WHAT THE TASK REQUIRES
Among the lines below, copy exactly those from the one with "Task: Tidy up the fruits" through the one with "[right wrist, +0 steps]", counting both ends.

----------

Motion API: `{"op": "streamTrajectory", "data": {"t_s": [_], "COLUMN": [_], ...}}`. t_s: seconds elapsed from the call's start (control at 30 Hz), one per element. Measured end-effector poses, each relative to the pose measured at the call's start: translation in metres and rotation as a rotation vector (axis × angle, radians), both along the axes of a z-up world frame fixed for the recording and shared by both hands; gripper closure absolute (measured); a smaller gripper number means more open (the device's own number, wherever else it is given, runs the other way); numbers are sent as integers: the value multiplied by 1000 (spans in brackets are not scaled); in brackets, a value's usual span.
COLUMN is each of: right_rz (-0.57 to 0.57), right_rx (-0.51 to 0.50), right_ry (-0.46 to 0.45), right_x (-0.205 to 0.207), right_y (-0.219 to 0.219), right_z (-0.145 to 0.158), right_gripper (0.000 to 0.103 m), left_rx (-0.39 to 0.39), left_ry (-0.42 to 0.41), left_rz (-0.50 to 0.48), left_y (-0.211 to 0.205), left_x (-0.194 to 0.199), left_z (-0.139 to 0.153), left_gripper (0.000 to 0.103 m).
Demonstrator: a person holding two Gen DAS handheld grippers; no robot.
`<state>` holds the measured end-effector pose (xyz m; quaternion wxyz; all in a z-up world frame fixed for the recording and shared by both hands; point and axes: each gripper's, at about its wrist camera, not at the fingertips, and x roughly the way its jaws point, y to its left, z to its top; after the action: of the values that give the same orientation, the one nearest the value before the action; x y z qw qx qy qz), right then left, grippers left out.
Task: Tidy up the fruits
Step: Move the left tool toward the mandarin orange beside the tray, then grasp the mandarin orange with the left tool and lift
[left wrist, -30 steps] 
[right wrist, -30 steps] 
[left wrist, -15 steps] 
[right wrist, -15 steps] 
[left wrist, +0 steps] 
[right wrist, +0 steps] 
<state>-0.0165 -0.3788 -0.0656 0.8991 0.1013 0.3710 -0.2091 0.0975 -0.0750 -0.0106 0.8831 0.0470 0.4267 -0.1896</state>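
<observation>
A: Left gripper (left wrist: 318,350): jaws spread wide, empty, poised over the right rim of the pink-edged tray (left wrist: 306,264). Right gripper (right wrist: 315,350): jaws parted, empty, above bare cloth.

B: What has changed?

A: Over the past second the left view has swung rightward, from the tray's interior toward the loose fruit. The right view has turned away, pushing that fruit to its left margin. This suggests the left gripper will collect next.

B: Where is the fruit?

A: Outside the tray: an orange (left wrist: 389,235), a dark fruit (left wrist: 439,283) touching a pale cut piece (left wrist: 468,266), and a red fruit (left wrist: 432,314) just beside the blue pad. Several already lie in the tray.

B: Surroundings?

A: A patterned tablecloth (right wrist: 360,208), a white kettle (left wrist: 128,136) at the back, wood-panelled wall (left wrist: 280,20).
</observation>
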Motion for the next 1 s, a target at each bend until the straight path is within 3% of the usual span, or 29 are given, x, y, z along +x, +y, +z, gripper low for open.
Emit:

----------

EXERCISE ANSWER
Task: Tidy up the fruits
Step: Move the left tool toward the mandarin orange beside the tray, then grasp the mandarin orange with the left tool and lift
[left wrist, -30 steps] 
[right wrist, -30 steps] 
[left wrist, -15 steps] 
[right wrist, -15 steps] 
[left wrist, +0 steps] 
[right wrist, +0 steps] 

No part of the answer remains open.